Without any second thoughts, the Honorable Judge ruled in court that political parties are “private, voluntary associations” just like the
Fraternal Order of the Eagles and our Chairman's case was to be dismissed. Our Chairman was stunned and one of the Defendant’s attorneys who seemed very apprehensive at the beginning of the hearing became almost spasmodic with relief, then witnessing all of this the Honorable Judge’s final words were, “You can appeal if you want, I don’t care.”
At times Judge Sprinkel seems to like to act like a very procedural Country Gentleman Judge but people can take advantage of that by acting "gentlemanly" in his courtroom but in a totally differnt manner once the judge has ruled in their favor.

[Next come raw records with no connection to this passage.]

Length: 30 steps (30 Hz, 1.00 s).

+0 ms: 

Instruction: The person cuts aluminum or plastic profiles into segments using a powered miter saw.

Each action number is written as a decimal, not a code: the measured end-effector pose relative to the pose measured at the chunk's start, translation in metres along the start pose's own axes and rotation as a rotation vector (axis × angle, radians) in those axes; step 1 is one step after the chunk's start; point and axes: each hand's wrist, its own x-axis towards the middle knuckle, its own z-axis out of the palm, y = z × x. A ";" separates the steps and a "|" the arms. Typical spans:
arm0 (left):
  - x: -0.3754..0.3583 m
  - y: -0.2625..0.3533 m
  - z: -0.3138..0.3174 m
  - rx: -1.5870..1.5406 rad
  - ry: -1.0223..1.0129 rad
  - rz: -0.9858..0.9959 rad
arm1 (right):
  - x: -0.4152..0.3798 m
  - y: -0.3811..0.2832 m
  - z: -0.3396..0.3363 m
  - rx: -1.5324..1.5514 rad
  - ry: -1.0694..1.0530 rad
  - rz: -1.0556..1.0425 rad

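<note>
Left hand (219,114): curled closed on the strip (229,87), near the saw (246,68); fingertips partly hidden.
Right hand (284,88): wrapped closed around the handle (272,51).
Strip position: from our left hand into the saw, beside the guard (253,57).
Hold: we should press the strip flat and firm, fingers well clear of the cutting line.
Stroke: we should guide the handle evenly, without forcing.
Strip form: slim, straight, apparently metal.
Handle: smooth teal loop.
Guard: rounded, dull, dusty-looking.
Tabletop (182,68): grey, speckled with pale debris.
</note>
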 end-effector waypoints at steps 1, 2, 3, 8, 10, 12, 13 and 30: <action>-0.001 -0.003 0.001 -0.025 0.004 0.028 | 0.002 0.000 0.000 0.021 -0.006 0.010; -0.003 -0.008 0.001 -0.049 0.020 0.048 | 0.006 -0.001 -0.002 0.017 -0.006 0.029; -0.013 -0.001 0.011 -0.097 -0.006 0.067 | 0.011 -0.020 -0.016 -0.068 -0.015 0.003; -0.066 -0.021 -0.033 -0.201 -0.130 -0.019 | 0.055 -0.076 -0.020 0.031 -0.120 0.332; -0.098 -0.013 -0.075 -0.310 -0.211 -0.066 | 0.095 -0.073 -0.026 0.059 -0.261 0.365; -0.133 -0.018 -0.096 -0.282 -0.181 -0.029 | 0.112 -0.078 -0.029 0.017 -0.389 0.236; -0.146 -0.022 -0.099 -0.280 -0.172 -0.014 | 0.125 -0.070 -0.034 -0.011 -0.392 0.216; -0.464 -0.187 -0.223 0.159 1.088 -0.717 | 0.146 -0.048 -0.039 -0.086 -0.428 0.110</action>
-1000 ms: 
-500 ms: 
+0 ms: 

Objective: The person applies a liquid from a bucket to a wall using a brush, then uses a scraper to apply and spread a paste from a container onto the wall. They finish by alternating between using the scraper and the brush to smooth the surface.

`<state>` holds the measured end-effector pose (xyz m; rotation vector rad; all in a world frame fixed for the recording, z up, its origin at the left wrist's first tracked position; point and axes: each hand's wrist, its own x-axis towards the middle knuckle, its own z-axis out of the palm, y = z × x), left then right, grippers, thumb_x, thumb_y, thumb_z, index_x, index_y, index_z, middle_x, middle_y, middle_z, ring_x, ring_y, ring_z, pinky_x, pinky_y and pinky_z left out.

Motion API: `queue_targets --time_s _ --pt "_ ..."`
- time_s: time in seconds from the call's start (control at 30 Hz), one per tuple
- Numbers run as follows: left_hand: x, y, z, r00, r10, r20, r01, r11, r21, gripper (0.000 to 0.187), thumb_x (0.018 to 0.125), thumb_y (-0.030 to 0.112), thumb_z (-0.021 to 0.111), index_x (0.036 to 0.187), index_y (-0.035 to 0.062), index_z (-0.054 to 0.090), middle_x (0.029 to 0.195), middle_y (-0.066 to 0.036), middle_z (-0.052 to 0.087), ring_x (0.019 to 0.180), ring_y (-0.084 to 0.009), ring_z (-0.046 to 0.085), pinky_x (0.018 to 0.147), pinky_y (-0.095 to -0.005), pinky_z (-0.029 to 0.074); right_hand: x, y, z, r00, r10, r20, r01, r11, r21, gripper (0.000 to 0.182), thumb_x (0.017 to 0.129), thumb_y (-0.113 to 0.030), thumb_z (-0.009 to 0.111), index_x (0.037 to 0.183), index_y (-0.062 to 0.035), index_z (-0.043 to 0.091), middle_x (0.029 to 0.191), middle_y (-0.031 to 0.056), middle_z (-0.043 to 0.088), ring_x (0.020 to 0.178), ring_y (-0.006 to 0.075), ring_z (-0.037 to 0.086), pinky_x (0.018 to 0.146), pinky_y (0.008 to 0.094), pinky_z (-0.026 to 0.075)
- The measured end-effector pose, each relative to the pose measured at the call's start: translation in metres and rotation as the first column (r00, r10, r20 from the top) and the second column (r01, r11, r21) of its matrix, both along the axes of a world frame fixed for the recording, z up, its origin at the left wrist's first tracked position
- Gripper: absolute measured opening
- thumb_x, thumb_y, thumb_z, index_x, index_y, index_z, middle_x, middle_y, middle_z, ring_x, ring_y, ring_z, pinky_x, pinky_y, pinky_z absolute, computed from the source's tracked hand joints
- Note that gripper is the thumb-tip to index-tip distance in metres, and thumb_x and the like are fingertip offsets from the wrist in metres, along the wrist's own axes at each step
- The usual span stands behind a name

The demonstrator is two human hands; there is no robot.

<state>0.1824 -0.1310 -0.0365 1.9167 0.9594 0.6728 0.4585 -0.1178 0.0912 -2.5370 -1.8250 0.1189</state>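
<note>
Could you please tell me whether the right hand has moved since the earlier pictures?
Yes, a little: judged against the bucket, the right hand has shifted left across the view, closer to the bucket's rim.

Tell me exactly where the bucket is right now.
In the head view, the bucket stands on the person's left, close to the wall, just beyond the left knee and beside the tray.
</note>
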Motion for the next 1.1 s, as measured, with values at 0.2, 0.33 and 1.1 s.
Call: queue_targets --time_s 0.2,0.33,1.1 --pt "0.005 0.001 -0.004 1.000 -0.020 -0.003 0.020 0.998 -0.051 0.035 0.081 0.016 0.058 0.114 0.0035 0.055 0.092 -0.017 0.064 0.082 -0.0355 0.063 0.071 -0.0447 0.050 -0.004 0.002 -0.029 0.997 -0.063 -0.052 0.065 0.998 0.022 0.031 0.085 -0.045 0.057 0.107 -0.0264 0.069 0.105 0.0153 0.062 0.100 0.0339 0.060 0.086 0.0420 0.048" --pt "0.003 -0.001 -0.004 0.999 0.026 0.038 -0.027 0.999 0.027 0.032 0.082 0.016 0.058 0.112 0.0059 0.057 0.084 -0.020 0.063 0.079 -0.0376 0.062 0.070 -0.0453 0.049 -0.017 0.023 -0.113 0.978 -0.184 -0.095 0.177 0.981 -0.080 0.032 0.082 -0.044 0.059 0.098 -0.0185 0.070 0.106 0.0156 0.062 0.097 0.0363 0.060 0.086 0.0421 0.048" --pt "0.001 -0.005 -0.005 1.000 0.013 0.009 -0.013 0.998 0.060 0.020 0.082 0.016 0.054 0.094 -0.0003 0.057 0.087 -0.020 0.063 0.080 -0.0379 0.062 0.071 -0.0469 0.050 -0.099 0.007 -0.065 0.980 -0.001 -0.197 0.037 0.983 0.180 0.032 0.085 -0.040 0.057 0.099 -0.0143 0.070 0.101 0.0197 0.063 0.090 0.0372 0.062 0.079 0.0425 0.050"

Look at this letter delivered
"VIA HAND DELIVERY" which our Chairman picked up at Defendant's attorney Michael O'Quinn's office from O'Quinn's secretary, not O'Quinn. O'Quinn had called our Chairman to say he had a standard form and document for our Chairman to pick up but was very non-descript about what the standard form and document were. When our Chairman picked up the document the next day, he felt that O'Quinn had tricked him. Read the letter and ask yourself why didn't O'Quinn simply tell our Chairman on the phone that he was planning to have Judge Sprinkel execute the order the next day. O'Quinn's letter also did not state at what time he was going to have the judge sign the order, so maybe it was ex parte which happens at the beginning of the morning giving our Chairman even less notice to appear. Our Chairman was furious and felt that O'Quinn would not have done this if Sprinkel wasn't such a pushover in instantly dismissing all of our Chairman's in court responses as well as filed responses so he left O'Quinn's office and immediately went to a payphone and started screaming about what had happened into Judge Sprinkel's answering machine. Another difficult hurdle our Chairman had to constantly jump over was that O'Quinn and Feeney's law office was only accessible by an elevator and because so many vagrants hung out around the bus stop there on Central Boulevard you needed to buzz your way to use the elevator. If no one was manning the buzzer, you couldn't get to their law office. One day Federal Express was unable to deliver a letter for this very reason. Our Chairman then decided to send all of his expedited filings both Federal Express and U.S. Post Office to double his chances that an overnight letter would get to O'Quinn and Feeney.
But all is not lost. Despite the current impact of Judge Sprinkel’s ruling, the British Reformed Sectarian Party believes that the U.S. and Florida Constitutions prohibit party loyalty oaths as practiced by the Republican and Democratic Parties here in Florida and with time on our side these party loyalty oaths will be abolished hopefully in a Florida court but if not then in a federal court.
On a final note our Chairman has learned that both he and Judge Sprinkel graduated from the same high school and university - Winter Park High School and the University of Florida - further showing that the Honorable Judge's treatment of our Chairman as a stray, pro se freak was ill-informed like many things the judge rationalized during the case.